Vacina da dengue do Butantan é suspensa temporariamente
Medida foi adotada após três casos graves, incluindo duas mortes sob investigação, sem comprovação de relação causal com o imunizante
O Ministério da Saúde suspendeu temporariamente, nesta segunda-feira (8), a aplicação da vacina contra a dengue desenvolvida pelo Instituto Butantan após o registro de três casos graves monitorados pela farmacovigilância, incluindo duas mortes. Segundo o governo, ainda não há evidências suficientes para comprovar que os episódios tenham sido causados pela vacina.
O que aconteceu
A suspensão foi anunciada durante coletiva de imprensa com representantes da Anvisa e do Ministério da Saúde. De acordo com o ministro Alexandre Padilha, os três casos graves identificados representam um sinal de alerta, mas as investigações realizadas até o momento não encontraram dados que permitam estabelecer uma relação direta entre a vacina e os eventos registrados.

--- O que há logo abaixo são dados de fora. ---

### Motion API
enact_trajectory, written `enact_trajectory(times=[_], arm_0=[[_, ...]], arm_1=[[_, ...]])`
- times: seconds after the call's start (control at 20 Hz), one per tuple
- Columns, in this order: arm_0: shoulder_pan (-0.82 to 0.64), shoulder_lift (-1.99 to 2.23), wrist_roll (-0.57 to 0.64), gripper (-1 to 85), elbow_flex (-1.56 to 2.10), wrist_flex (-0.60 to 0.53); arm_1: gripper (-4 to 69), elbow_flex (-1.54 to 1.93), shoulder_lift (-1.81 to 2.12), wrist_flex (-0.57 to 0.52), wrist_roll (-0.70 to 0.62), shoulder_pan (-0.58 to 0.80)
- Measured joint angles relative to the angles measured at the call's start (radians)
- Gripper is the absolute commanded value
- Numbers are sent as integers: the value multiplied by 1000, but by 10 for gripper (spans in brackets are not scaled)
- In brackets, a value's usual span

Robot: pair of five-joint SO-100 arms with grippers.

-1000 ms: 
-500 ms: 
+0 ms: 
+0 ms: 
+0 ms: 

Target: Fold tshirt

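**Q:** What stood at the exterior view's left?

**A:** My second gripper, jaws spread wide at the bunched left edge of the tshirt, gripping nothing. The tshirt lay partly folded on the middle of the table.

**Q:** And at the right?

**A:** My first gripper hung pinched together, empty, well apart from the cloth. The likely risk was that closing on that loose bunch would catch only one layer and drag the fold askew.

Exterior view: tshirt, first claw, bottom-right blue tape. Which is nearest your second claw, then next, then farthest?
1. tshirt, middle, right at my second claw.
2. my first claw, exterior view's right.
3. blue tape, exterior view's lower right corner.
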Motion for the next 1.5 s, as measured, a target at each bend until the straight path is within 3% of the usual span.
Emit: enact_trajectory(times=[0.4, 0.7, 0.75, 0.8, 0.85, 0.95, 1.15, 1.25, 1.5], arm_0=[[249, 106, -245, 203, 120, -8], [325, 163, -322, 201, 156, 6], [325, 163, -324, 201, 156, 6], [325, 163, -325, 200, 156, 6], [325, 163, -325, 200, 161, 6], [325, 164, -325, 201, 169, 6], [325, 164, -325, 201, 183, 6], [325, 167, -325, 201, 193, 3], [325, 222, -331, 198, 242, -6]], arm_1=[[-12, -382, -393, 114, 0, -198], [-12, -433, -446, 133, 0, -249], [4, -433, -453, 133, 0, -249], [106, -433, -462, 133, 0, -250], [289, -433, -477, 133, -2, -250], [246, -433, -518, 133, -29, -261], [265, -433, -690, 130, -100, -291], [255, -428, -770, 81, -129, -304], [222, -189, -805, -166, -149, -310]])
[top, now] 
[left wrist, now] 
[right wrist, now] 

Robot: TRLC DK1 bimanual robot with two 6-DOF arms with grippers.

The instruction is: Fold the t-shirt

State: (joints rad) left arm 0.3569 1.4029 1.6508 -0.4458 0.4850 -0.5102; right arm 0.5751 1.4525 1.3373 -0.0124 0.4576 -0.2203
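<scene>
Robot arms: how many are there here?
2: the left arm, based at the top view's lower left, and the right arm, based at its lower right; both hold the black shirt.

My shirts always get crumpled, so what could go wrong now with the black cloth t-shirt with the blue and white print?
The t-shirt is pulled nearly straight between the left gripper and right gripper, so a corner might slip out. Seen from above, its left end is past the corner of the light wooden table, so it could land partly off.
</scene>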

Cerca de 500 mil doses já foram aplicadas no país. Com a decisão, estados e municípios deverão interromper temporariamente a vacinação até a conclusão de uma nova análise dos dados de segurança.
O Ministério da Saúde orientou que pessoas vacinadas nos últimos 21 dias procurem unidades de saúde para acompanhamento de possíveis reações adversas. Todos os casos seguem sob investigação.
A vacina do Butantan é a primeira do mundo contra a dengue aplicada em dose única e também a primeira desenvolvida integralmente no Brasil. Nos estudos clínicos, que envolveram aproximadamente 16 mil participantes e tiveram resultados publicados na revista científica Nature, não foram observados os eventos graves agora investigados.
Entre janeiro e 30 de maio de 2026, foram registradas 3.703 notificações de eventos inesperados com sintomas semelhantes aos da dengue, correspondendo a 0,7% dos vacinados. Desses casos, 42 apresentaram sinais de alarme, o equivalente a 0,008% do total de imunizados.
Dos três casos graves, uma mulher de 39 anos foi internada em UTI e recebeu alta. Os outros dois envolveram uma mulher de 48 anos e um homem de 58 anos, que morreram. As autoridades sanitárias continuam investigando se existe relação entre os casos e a vacina.